● **Task**:
The stretch wanted below opens at the line containing "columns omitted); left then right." and closes at the line containing "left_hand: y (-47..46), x". Please return it exactly, with no other lines.

Extracted data entries:
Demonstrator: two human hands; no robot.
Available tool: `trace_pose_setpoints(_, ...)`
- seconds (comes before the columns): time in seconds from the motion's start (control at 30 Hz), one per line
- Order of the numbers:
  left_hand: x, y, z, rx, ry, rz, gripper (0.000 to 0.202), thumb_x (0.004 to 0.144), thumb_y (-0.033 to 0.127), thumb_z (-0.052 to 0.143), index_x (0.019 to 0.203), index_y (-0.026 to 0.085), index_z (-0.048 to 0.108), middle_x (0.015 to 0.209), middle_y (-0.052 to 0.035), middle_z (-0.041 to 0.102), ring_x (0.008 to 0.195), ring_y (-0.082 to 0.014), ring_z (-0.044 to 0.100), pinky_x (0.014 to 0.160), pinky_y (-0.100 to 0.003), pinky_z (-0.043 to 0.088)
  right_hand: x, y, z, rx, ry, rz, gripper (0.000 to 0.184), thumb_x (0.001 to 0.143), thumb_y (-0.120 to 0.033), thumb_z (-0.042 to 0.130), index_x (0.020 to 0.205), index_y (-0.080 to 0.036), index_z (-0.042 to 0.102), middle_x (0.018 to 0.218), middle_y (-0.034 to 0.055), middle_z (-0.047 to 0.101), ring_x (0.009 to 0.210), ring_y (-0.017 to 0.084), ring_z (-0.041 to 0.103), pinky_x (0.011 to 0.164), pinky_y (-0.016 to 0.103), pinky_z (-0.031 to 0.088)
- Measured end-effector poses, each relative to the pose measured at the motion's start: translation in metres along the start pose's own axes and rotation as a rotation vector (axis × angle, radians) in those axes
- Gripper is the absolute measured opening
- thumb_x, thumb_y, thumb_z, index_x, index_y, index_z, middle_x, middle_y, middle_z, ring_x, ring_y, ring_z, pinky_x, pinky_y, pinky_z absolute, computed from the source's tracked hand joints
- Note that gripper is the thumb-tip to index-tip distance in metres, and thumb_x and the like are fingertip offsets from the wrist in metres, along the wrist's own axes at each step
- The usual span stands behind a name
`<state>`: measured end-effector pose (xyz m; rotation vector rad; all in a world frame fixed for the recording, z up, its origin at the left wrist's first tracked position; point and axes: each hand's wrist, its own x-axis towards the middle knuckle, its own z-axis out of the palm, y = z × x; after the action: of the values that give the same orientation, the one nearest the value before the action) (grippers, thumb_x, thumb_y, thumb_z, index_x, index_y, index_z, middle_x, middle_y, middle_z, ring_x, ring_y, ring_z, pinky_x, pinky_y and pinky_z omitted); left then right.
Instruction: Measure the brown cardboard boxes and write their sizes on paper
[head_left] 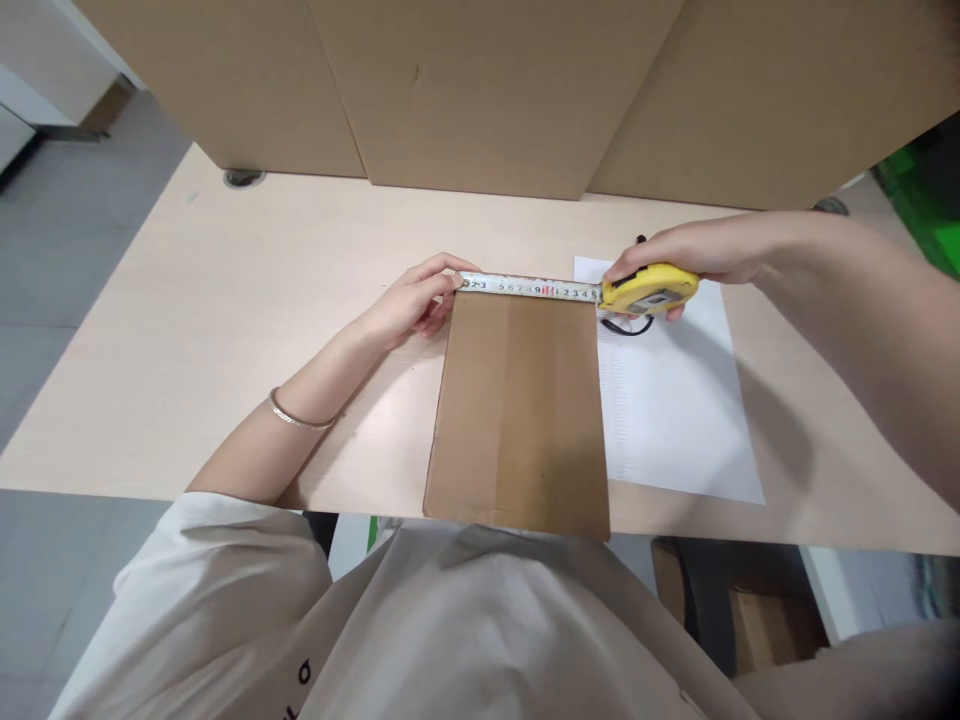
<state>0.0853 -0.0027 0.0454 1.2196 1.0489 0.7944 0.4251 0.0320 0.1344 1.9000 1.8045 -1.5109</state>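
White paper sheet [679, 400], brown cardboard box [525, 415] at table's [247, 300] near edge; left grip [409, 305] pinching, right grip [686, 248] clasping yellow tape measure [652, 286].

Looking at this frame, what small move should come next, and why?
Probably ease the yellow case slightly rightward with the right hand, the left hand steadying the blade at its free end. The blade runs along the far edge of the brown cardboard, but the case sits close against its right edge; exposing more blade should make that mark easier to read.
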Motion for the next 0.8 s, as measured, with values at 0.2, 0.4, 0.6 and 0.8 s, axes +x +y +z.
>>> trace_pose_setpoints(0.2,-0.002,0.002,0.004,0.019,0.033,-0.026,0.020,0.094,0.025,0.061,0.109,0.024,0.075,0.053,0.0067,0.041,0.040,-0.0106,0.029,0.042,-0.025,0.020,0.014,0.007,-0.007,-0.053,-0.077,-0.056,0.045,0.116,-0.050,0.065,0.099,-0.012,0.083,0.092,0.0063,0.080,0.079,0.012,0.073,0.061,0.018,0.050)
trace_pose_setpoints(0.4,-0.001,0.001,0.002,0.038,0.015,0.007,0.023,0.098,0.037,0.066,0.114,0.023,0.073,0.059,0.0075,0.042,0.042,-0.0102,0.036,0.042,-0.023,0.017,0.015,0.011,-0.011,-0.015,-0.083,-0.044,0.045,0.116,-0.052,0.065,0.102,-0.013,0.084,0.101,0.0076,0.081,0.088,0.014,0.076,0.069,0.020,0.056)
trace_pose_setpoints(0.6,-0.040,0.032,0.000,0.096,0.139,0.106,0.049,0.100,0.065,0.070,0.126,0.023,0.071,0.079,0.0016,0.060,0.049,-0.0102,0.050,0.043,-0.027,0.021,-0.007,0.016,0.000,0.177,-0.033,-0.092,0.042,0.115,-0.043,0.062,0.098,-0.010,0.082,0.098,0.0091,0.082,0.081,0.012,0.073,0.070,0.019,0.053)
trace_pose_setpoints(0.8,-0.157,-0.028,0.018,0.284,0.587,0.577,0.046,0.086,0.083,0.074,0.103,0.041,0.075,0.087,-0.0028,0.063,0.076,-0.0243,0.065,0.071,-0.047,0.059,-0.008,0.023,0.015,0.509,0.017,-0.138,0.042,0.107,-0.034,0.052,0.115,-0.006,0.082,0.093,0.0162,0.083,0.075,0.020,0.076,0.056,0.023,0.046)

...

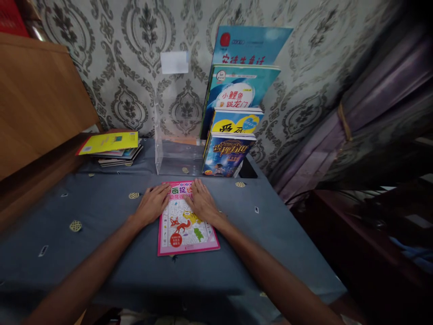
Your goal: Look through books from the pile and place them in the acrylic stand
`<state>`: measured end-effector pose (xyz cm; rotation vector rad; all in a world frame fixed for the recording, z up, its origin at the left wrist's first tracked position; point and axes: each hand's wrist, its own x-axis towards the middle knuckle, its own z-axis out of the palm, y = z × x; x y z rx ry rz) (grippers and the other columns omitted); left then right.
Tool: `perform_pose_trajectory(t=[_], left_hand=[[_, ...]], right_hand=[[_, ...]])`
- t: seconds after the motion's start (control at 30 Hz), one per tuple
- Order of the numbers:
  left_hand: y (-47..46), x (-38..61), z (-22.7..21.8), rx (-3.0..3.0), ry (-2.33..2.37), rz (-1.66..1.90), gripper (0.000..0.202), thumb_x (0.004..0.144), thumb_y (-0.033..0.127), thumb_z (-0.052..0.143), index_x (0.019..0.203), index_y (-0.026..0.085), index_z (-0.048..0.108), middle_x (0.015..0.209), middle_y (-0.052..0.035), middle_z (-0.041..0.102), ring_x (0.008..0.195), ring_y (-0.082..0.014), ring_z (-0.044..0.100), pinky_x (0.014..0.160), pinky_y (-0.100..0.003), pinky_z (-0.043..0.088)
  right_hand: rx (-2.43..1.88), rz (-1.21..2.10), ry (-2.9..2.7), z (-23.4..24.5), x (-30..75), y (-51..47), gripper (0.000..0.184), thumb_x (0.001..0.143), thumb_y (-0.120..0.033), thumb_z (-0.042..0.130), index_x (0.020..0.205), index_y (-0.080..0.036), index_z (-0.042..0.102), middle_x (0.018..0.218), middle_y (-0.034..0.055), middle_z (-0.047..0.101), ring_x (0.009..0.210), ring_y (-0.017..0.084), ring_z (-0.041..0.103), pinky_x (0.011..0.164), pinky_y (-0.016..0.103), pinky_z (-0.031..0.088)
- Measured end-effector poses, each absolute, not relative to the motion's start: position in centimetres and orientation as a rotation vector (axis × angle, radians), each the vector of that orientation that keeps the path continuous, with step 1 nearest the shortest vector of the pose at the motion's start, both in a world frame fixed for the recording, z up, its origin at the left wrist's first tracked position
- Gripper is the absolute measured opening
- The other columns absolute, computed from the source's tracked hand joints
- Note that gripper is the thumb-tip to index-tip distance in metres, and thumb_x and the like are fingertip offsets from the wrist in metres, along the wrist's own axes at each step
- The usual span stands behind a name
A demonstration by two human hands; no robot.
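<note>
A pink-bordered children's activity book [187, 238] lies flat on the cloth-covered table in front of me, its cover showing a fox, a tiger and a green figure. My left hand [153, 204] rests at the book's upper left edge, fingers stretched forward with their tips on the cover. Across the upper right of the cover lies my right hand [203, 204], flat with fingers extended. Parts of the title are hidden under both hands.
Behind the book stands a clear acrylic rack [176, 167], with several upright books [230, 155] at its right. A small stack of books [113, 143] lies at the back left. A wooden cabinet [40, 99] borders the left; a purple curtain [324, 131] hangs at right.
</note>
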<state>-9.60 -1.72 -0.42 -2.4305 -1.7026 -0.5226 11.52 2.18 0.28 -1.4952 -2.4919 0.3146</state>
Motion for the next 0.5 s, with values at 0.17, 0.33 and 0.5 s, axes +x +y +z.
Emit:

● **Problem solution**:
`<state>`: measured end-effector pose (xyz cm; rotation vector rad; all in a world frame fixed for the recording, z up, its origin at the left wrist's first tracked position; point and axes: each hand's wrist, its own x-axis towards the middle knuckle, its own z-axis out of the palm, y = z × x; x y z rx ry rz) (grippers and the other columns omitted); left then right.
Tool: `perform_pose_trajectory(t=[_], left_hand=[[_, ...]], right_hand=[[_, ...]])`
- t: seconds after the motion's start (control at 30 Hz), one per tuple
- Order of the numbers:
  left_hand: y (-47..46), x (-38..61), z (-22.7..21.8), rx (-3.0..3.0), ry (-2.33..2.37), rz (-1.66..1.90), gripper (0.000..0.202), thumb_x (0.004..0.144), thumb_y (-0.033..0.127), thumb_z (-0.052..0.143), index_x (0.019..0.203), index_y (-0.026..0.085), index_z (-0.048..0.108), middle_x (0.015..0.209), middle_y (-0.052..0.035), middle_z (-0.041..0.102), ring_x (0.008..0.195), ring_y (-0.082..0.014), ring_z (-0.044..0.100), pinky_x (0.014..0.160), pinky_y (-0.100..0.003), pinky_z (-0.043..0.088)

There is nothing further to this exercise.